What was Sallie doing? he’d wondered. He’d been so keen to take her to see the house, but it had all gone wrong. He hadn’t risked going to sleep again in case he missed anyone searching for him or developed hypothermia.
When he’d heard the voices of the mountain rescue team it had been like music to his ears, and when he’d forced the barn door open and hailed them across the snow they’d looked like an expedition on Everest.
And now they were taking him back to civilisation beneath a winter moon. Soon he would be with Sallie who, they’d told him, was frantic. He was desperate for the sight of her, the smell of her, wanting to hold her in his arms…
She heard his key in the lock a second before the phone rang. Ignoring its strident interruption, she flew down the stairs and into his arms. For an endless moment they stood entwined in the bliss of being together again, shaken by the depth of their feelings. When she looked up she was weeping and he said softly, ‘Don’t cry, Sal. I’m not worth it.’ At that the tears flowed faster.
‘Hey,’ he chided. ‘I’m back, safe and sound. Slightly frostbitten, very grimy and dying of hunger.’

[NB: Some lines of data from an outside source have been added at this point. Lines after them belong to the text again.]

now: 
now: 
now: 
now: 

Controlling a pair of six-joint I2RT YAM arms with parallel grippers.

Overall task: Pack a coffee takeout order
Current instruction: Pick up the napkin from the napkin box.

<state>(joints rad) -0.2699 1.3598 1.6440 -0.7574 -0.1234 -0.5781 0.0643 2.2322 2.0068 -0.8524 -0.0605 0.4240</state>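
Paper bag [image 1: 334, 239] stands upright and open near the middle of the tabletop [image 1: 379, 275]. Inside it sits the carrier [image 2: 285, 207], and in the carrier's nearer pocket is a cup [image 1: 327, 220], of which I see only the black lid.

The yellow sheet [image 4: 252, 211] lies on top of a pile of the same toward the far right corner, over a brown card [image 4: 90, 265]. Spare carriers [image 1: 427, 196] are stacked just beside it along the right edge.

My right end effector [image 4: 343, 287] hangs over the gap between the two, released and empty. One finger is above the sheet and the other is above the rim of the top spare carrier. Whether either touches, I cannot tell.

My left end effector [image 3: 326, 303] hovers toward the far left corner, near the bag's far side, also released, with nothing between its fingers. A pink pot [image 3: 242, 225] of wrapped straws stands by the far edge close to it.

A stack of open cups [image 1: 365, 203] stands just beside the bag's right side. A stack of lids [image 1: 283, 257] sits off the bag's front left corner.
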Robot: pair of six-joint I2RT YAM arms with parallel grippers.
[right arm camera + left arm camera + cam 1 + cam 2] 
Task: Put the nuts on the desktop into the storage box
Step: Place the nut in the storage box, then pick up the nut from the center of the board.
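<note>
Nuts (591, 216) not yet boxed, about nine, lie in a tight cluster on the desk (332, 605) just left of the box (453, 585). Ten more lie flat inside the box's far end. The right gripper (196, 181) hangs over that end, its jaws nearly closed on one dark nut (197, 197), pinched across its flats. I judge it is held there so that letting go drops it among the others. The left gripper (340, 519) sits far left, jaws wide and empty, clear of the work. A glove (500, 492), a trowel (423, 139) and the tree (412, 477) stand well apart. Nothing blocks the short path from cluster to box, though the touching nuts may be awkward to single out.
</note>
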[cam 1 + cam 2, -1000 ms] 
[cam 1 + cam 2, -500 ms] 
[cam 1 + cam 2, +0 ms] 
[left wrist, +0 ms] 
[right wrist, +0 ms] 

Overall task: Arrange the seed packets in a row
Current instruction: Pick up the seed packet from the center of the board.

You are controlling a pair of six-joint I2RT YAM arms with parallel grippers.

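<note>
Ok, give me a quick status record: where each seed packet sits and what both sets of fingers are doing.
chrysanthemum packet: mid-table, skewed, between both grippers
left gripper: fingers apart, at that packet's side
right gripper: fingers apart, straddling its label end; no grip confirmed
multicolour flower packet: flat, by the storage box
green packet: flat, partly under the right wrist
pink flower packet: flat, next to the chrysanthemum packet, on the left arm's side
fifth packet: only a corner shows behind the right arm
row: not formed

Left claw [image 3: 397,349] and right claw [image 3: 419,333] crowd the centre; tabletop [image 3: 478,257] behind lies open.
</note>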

‘People have died up there in this kind of weather,’ she choked. ‘I thought that was what was going to happen to you, and I’d never told you that I love you now more than ever. I love you for the way you’ve tried so hard to make up for what you did. For the way you’ve put up with my coldness towards you. For the way you are such a clever, caring doctor.’ She was smiling now. ‘And because you are still the most wantable,
attractive and sexiest of men.’
His smile was brighter than the sun. ‘Is that so?’ he breathed. ‘As soon as I’ve got rid of the grime, I’ll see if I can live up to that.’
‘Yes!’ she whispered. ‘Just don’t ever leave me again, Steve.’
‘I won’t! Be assured of that! When I came crawling back I was so desperate to be near you I would have lived in a tent in the garden if you’d refused to have anything to do with me, rather than return to the life I’d been living.’
The police rang while he was getting cleaned up. It seemed that it had been them earlier when she’d flung herself downstairs at the sound of the key being turned in the lock. When the officer at the other end of the line heard the lift in her voice he said, ‘So you’ve got your husband back, Dr Beaumont. Safe and sound, I’m told.’
‘Yes, thanks,’ she said. ‘I am so grateful to all of you who helped to find him.’
‘The mountain rescue boys are the ones to thank for that,’ she was told.
‘Yes, I know, and people like the young constable who called here this morning at five o’clock.’
‘He was just doing his job,’ was the reply. ‘Like your husband was when he went to visit his patient. Thankfully he came to no harm, mainly because he did the right thing by taking shelter and staying put until the weather calmed down. Where is he now?’
‘Under the shower,’
‘Right. I’ll leave you to it, and a merry Christmas when it comes.’
Christmas! she thought as she put the phone down. It had been the last thing on her mind over the last two days, but in less than a week it would be here and she still didn’t know where Melanie was going to live.
‘You remember the little jaunt I’d promised you?’ Steve said when he reappeared.
‘Yes, of course I do. Though I have to admit that it hasn’t been uppermost in my mind in view of the fact that you’ve been missing for twenty-four hours. Christmas hasn’t been on my mind either, until the police rang a moment ago to say that you were safe. The officer I spoke to wished me a merry Christmas and suddenly it hit me how near it was.’